Researchers conducted a retrospective study to assess maternal outcomes when leaving the placenta in situ for placenta accreta spectrum (PAS) based on planned surgical management.
They assessed patients with PAS managed by leaving the placenta in situ from January 2015 to October 2024. At the center, patients were given alternatives to cesarean hysterectomy, including leaving the placenta in situ for planned uterine preservation or planned delayed hysterectomy. Maternal outcomes were analyzed, including infection risk, significant bleeding leading to hysterectomy, blood transfusion rates, and serious maternal morbidity. Outcomes were further analyzed based on the planned procedure (uterine preservation or delayed hysterectomy) and the final procedure executed (successful uterine preservation or interval hysterectomy).

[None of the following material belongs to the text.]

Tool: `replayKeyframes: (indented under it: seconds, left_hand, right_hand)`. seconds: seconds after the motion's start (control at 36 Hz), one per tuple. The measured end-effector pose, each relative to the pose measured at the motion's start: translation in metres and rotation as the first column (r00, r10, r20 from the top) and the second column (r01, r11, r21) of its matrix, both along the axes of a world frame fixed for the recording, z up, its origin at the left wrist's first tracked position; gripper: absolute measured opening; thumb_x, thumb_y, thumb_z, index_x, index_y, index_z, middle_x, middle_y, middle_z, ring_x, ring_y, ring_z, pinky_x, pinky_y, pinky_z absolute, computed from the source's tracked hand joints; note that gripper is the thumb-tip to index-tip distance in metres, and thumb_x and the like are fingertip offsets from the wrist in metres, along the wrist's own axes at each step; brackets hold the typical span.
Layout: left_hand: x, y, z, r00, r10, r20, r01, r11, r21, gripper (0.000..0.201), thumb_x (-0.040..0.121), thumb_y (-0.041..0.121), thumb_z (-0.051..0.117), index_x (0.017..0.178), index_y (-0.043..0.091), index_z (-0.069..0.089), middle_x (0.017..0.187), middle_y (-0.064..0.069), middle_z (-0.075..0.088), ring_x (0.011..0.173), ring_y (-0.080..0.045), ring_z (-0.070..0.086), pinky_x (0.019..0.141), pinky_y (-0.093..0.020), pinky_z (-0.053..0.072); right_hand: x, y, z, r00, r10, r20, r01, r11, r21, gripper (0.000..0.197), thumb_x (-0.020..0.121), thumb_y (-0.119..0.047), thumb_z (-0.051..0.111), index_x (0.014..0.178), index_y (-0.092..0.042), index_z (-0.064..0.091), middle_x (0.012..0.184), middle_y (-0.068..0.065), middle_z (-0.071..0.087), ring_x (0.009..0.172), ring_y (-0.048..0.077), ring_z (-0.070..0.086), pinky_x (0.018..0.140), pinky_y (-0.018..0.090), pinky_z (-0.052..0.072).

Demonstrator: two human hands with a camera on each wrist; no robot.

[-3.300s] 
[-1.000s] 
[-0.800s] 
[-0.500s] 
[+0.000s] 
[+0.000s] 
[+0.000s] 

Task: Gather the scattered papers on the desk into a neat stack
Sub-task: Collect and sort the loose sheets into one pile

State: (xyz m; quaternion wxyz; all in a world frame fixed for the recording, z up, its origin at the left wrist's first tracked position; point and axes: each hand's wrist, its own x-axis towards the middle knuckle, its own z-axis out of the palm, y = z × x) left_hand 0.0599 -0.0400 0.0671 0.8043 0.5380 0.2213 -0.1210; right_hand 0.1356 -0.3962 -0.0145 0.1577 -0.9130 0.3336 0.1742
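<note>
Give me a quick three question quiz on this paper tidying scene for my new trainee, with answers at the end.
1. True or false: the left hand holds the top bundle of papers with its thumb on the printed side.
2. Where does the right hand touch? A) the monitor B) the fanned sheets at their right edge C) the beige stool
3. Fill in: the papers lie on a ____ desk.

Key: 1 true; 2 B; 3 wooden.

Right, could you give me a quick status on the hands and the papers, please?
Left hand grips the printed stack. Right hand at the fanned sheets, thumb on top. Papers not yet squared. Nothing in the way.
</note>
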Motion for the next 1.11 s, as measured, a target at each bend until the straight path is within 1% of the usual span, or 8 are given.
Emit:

The results showed that of 180 patients with antenatal diagnosis of PAS, 50 were planned to leave the placenta in situ, 7 (14%) underwent cesarean hysterectomy due to antepartum or intraoperative hemorrhage, while 43 (86%) were managed by leaving the placenta in situ. Of the 43 managed with this approach, 5 (12%) required hysterectomy due to bleeding, and 4 (9%) developed endometritis and no cases of venous thromboembolism or maternal death. Among the 50 patients, 29 were planned for uterine preservation and 14 for delayed hysterectomy. Of the 29 planned for uterine preservation, 13 (45%) were successful, with a median time to expulsion or resorption of 17 weeks, 16 (55%) underwent interval hysterectomy, with 9 indicated and 7 due to patient request. Compared with 30 patients who underwent interval hysterectomy, those with successful uterine preservation (n = 13) had lesser median estimated total blood loss (700 mL vs 1,950 mL, P < .01), lower blood transfusion rates (31% vs 73%, P < .01), and fewer requiring >4 units of blood (8% vs 47%, P = .01) and 5 patients had subsequent pregnancies without placenta previa or PAS. No differences in median estimated total blood loss, blood transfusion rates, or transfusions exceeding 4 units were found when analyses were based on planned procedures (uterine preservation vs interval hysterectomy).
Investigators concluded that leaving the placenta in situ was a viable alternative to cesarean hysterectomy for most patients with PAS, though the small sample size warranted caution in interpreting the results.